## The task
What is needed here is an exact repetition of the records below, beginning at the line that has "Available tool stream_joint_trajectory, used" and stopping after the line that has "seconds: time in".

Exercise materials below:

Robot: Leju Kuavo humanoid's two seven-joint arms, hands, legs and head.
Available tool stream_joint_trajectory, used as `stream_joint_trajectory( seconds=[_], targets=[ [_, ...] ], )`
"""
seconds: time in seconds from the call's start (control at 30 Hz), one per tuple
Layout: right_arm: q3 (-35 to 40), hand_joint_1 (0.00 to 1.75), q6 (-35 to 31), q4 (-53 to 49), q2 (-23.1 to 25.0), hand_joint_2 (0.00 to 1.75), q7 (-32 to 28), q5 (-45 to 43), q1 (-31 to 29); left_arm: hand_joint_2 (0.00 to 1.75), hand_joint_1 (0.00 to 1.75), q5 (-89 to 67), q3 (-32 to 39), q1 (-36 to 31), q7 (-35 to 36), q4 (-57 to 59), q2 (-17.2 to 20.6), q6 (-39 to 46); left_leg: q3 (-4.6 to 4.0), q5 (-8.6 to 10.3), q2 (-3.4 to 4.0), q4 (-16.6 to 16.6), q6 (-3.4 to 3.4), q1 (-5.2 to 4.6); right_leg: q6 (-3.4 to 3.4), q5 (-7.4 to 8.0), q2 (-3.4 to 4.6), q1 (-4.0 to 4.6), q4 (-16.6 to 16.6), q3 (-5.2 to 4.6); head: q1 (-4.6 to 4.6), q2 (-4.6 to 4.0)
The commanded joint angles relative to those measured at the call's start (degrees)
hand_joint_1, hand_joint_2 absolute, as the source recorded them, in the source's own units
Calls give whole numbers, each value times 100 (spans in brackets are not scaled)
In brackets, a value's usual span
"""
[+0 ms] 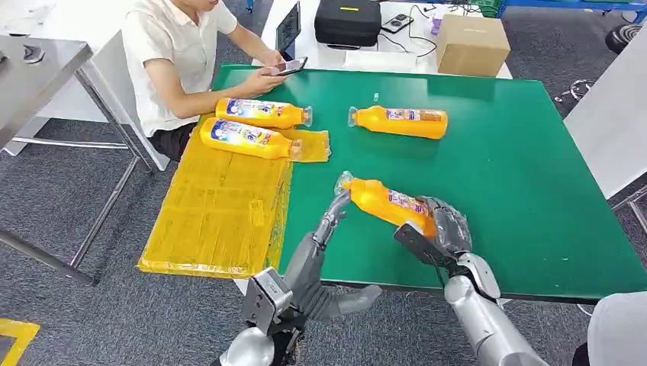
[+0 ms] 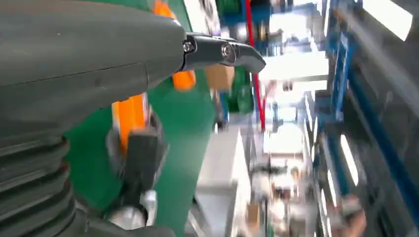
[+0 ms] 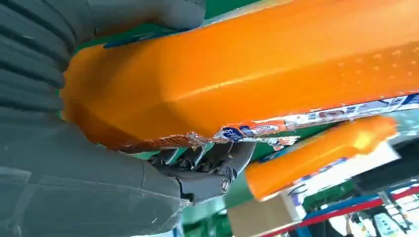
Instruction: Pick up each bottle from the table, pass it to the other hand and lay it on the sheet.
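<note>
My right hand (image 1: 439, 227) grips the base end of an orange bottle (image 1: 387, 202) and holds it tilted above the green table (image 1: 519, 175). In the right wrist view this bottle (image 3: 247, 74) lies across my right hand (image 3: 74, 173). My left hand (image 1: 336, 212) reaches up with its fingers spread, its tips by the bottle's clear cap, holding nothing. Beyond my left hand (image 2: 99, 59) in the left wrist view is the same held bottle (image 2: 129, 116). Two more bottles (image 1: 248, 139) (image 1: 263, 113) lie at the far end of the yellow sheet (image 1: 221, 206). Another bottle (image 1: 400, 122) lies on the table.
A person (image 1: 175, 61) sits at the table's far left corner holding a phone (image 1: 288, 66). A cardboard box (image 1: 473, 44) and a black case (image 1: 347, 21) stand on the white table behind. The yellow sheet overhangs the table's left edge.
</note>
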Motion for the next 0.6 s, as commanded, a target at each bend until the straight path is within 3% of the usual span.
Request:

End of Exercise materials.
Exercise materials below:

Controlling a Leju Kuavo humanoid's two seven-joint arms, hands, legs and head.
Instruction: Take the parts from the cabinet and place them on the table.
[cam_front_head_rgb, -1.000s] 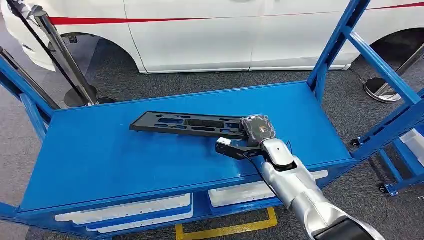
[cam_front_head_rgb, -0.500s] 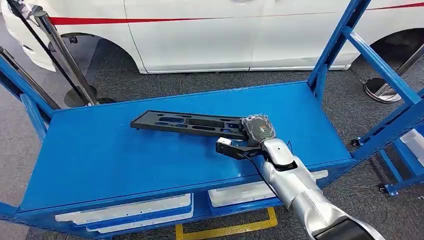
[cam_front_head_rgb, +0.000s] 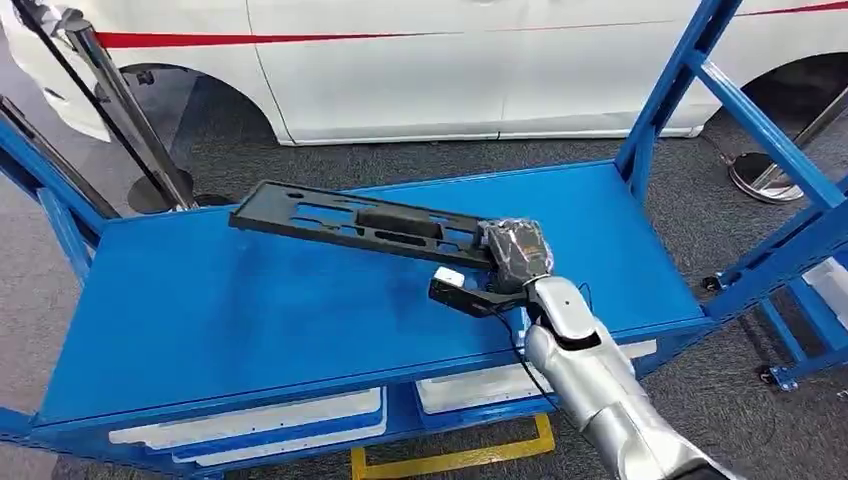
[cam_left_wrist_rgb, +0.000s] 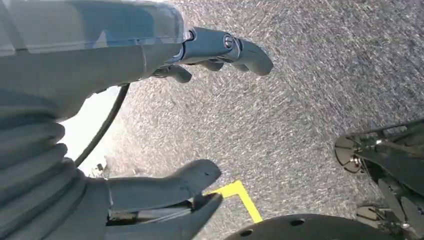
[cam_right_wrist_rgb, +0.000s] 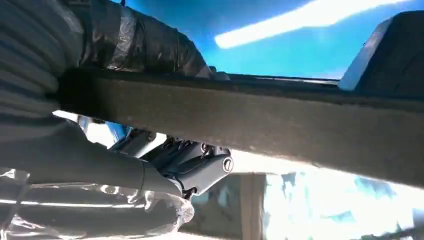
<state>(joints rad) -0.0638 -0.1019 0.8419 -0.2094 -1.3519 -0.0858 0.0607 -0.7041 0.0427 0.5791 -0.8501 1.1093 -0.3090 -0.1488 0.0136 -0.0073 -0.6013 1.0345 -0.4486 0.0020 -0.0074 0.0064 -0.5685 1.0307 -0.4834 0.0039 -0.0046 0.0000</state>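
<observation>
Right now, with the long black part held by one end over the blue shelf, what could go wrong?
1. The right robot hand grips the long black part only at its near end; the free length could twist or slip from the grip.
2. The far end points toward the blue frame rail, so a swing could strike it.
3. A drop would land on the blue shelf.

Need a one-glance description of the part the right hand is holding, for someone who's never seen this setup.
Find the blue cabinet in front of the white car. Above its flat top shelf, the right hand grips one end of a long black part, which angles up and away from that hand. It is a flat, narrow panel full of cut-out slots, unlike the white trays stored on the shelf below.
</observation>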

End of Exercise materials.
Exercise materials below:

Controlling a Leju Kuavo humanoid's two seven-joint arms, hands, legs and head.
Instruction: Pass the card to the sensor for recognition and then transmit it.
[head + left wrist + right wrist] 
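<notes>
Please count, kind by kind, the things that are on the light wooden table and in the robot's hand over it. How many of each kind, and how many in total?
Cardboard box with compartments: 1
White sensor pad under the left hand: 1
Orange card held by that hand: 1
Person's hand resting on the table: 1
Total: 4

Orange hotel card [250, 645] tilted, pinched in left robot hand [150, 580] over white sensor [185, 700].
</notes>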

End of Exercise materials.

## Response for this exercise
Available tool stream_joint_trajectory, used as `stream_joint_trajectory( seconds=[_], targets=[ [_, ...] ], )`
"""
seconds: time in seconds from the call's start (control at 30 Hz), one per tuple

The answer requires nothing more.